## What you should do
Your response should be every line of the data, written out exactly.

Entries shown section start

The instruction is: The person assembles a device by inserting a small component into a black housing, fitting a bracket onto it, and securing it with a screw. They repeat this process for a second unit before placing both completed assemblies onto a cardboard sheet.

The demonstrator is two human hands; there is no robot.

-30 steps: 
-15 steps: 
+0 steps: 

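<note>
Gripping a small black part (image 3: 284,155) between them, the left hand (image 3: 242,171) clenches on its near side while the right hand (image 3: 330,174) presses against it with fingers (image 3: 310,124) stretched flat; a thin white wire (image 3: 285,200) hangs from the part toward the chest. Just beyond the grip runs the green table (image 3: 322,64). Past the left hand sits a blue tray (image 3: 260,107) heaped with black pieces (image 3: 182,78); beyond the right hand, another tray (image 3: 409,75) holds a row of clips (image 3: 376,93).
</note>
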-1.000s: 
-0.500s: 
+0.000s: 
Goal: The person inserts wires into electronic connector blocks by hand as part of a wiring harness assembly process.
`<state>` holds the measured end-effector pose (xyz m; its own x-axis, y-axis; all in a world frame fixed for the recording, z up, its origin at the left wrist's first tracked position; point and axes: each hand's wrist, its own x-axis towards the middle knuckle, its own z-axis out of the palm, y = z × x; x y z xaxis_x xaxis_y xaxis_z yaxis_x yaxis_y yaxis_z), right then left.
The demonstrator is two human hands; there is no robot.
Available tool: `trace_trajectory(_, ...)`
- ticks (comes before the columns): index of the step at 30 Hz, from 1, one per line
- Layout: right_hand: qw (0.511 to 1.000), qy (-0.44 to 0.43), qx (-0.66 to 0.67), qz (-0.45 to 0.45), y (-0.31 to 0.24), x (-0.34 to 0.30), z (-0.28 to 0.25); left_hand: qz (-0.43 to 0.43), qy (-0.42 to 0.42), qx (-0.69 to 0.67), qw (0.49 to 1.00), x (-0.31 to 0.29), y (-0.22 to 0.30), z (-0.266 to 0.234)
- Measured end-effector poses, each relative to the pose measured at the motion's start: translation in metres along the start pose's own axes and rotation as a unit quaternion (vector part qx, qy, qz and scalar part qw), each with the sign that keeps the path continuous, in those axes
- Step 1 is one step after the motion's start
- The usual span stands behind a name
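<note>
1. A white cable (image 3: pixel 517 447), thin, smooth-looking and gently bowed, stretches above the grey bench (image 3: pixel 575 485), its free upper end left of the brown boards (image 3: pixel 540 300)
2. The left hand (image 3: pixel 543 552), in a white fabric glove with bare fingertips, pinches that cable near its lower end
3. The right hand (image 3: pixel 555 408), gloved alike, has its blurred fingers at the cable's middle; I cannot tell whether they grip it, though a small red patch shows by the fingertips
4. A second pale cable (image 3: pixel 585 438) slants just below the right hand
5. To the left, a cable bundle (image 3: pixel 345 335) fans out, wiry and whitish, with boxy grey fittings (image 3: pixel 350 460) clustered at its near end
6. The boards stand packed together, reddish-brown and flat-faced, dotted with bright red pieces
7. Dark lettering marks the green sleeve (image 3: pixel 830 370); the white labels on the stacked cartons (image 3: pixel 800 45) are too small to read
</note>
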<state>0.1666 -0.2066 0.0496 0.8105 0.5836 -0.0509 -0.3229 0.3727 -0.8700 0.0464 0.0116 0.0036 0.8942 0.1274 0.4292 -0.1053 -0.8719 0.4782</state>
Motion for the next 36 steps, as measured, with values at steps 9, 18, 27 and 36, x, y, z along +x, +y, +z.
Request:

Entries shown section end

## Exercise output
The instruction is: The person assembles a device by inserting a small component into a black housing, fitting a bracket onto it, and securing it with a screw. They repeat this process for a second unit before placing both completed assemblies onto a cardboard sheet.

The demonstrator is two human hands; there is no robot.

-30 steps: 
-15 steps: 
+0 steps: 

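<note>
Gripping a small black part (image 3: 284,155) between them, the left hand (image 3: 242,171) clenches on its near side while the right hand (image 3: 330,174) presses against it with fingers (image 3: 310,124) stretched flat; a thin white wire (image 3: 285,200) hangs from the part toward the chest. Just beyond the grip runs the green table (image 3: 322,64). Past the left hand sits a blue tray (image 3: 260,107) heaped with black pieces (image 3: 182,78); beyond the right hand, another tray (image 3: 409,75) holds a row of clips (image 3: 376,93).
</note>
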-1.000s: 
-0.500s: 
+0.000s: 
Goal: The person inserts wires into electronic connector blocks by hand as part of a wiring harness assembly process.
`<state>` holds the measured end-effector pose (xyz m; its own x-axis, y-axis; all in a world frame fixed for the recording, z up, its origin at the left wrist's first tracked position; point and axes: each hand's wrist, its own x-axis towards the middle knuckle, its own z-axis out of the palm, y = z × x; x y z xaxis_x xaxis_y xaxis_z yaxis_x yaxis_y yaxis_z), right then left.
The demonstrator is two human hands; there is no robot.
Available tool: `trace_trajectory(_, ...)`
- ticks (comes before the columns): index of the step at 30 Hz, from 1, one per line
- Layout: right_hand: qw (0.511 to 1.000), qy (-0.44 to 0.43), qx (-0.66 to 0.67), qz (-0.45 to 0.45), y (-0.31 to 0.24), x (-0.34 to 0.30), z (-0.28 to 0.25); left_hand: qz (-0.43 to 0.43), qy (-0.42 to 0.42), qx (-0.69 to 0.67), qw (0.49 to 1.00), x (-0.31 to 0.29), y (-0.22 to 0.30), z (-0.266 to 0.234)
- Measured end-effector poses, each relative to the pose measured at the motion's start: translation in metres along the start pose's own axes and rotation as a unit quaternion (vector part qx, qy, qz and scalar part qw), each with the sign that keeps the path continuous, in those axes
- Step 1 is one step after the motion's start
- The usual span stands behind a name
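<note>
1. A white cable (image 3: pixel 517 447), thin, smooth-looking and gently bowed, stretches above the grey bench (image 3: pixel 575 485), its free upper end left of the brown boards (image 3: pixel 540 300)
2. The left hand (image 3: pixel 543 552), in a white fabric glove with bare fingertips, pinches that cable near its lower end
3. The right hand (image 3: pixel 555 408), gloved alike, has its blurred fingers at the cable's middle; I cannot tell whether they grip it, though a small red patch shows by the fingertips
4. A second pale cable (image 3: pixel 585 438) slants just below the right hand
5. To the left, a cable bundle (image 3: pixel 345 335) fans out, wiry and whitish, with boxy grey fittings (image 3: pixel 350 460) clustered at its near end
6. The boards stand packed together, reddish-brown and flat-faced, dotted with bright red pieces
7. Dark lettering marks the green sleeve (image 3: pixel 830 370); the white labels on the stacked cartons (image 3: pixel 800 45) are too small to read
</note>
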<state>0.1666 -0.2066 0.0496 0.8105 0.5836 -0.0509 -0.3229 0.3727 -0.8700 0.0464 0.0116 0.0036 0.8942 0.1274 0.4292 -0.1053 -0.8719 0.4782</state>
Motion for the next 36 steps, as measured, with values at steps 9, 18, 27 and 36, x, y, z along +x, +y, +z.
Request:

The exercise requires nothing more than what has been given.